Are you getting ready for the new rule?

On March 1, 2026, a major regulatory change takes effect: the FinCEN Residential Real Estate Rule. Title and settlement professionals nationwide will be required to file reports on certain non-financed residential transfers to entities or trusts. This expansion replaces the temporary and patchwork Geographic Targeting Orders (GTOs) with a permanent, nationwide obligation.

For agents and attorneys, the rule introduces new responsibilities in closings where the transferee is an LLC, corporation, or trust even when the transfer amount is small, or no money changes hands.
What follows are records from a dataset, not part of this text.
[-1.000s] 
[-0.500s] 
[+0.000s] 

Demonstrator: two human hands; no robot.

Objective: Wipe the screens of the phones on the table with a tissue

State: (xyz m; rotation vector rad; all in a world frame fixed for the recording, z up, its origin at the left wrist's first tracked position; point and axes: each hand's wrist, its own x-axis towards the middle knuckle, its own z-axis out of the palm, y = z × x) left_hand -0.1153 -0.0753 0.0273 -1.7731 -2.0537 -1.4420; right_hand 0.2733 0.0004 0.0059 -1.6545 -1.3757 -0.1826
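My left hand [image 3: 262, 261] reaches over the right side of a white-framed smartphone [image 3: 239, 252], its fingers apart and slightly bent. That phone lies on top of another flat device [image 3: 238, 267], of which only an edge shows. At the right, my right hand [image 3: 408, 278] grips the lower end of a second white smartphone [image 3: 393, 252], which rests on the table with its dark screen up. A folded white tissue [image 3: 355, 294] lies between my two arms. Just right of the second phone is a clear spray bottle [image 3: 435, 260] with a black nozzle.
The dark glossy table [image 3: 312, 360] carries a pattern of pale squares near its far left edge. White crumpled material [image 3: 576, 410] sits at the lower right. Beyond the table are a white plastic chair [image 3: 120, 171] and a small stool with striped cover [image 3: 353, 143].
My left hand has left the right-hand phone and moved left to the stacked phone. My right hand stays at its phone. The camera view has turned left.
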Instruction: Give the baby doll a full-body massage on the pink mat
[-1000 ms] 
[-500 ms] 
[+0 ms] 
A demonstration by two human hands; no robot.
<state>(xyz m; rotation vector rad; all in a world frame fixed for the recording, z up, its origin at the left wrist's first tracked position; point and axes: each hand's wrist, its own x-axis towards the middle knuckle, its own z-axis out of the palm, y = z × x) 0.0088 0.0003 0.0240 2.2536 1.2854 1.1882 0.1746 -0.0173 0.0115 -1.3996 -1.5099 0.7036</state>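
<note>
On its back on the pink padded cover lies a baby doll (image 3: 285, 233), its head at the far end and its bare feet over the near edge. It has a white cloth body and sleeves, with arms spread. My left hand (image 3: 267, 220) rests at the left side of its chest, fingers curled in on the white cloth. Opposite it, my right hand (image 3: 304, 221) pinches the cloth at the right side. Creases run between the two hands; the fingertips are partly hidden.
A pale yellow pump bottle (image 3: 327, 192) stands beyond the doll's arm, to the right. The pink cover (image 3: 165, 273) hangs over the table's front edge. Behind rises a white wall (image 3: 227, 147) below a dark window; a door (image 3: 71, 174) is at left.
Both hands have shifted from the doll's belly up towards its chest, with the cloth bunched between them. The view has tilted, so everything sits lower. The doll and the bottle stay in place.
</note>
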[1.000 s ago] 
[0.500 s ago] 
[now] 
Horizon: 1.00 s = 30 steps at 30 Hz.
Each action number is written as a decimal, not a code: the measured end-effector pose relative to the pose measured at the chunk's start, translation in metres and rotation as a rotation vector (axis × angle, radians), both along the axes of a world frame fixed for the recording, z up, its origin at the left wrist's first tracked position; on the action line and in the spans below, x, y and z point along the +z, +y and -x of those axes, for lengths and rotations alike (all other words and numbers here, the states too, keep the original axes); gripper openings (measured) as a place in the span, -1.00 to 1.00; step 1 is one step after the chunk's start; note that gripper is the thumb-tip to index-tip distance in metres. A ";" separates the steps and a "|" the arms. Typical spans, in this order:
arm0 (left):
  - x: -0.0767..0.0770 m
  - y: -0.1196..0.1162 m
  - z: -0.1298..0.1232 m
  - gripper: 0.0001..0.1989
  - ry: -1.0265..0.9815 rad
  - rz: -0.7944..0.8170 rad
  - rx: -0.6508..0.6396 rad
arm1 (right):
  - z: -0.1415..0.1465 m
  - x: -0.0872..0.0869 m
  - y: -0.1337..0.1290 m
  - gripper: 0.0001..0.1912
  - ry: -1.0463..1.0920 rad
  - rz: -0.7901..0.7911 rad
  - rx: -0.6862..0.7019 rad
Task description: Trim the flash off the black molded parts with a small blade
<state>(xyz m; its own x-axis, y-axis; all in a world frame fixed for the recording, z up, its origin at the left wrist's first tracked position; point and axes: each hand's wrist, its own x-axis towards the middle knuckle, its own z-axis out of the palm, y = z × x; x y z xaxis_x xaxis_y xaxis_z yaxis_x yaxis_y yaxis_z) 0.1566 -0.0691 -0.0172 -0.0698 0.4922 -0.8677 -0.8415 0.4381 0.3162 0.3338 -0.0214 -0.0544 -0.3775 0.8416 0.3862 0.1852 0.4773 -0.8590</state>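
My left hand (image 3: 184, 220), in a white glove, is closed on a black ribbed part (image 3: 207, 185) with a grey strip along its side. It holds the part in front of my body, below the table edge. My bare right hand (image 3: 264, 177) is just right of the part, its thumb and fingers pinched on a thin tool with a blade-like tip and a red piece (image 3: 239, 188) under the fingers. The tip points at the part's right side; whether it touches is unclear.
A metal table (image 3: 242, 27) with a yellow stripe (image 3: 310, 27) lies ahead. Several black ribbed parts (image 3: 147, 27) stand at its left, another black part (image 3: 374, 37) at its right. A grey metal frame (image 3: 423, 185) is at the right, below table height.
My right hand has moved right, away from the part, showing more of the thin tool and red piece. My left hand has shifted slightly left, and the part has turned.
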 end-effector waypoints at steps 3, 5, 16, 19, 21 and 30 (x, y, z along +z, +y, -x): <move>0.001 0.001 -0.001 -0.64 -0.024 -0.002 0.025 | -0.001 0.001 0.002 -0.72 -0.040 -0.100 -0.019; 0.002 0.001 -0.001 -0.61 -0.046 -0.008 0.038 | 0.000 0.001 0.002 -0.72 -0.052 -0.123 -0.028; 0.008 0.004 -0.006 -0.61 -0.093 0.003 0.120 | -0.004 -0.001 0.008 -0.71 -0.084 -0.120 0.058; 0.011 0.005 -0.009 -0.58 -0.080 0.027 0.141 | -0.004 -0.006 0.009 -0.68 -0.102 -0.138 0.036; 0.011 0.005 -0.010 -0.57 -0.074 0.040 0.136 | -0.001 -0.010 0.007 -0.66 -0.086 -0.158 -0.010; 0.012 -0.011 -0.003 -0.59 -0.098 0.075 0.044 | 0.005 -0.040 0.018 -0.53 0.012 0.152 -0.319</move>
Understanding who must file, what information to collect, and how to stay compliant is critical to ensuring your business’s compliance.

Nationwide application (all 50 states, DC, Puerto Rico, territories)

Applies to non-financed transfers involving entities & trusts.

No minimum dollar threshold

Civil & criminal penalties for non-compliance (up to $250,000)

What Transactions Are Covered?

A transfer is reportable if:

   It involves U.S. residential real property (1–4 family homes, condos, co-ops, certain land intended for homes).

   It is a non-financed transfer (no loan to all transferees from a bank/credit union subject to AML & SAR obligations).

   The transferee is an entity or trust (not an individual).  
   No exemption applies (such as divorce, death, bankruptcy, easement, certain estate planning transfers, or a 1031 like-kind exchange).

No dollar threshold applies — even gifts or $1 transfers can be reportable.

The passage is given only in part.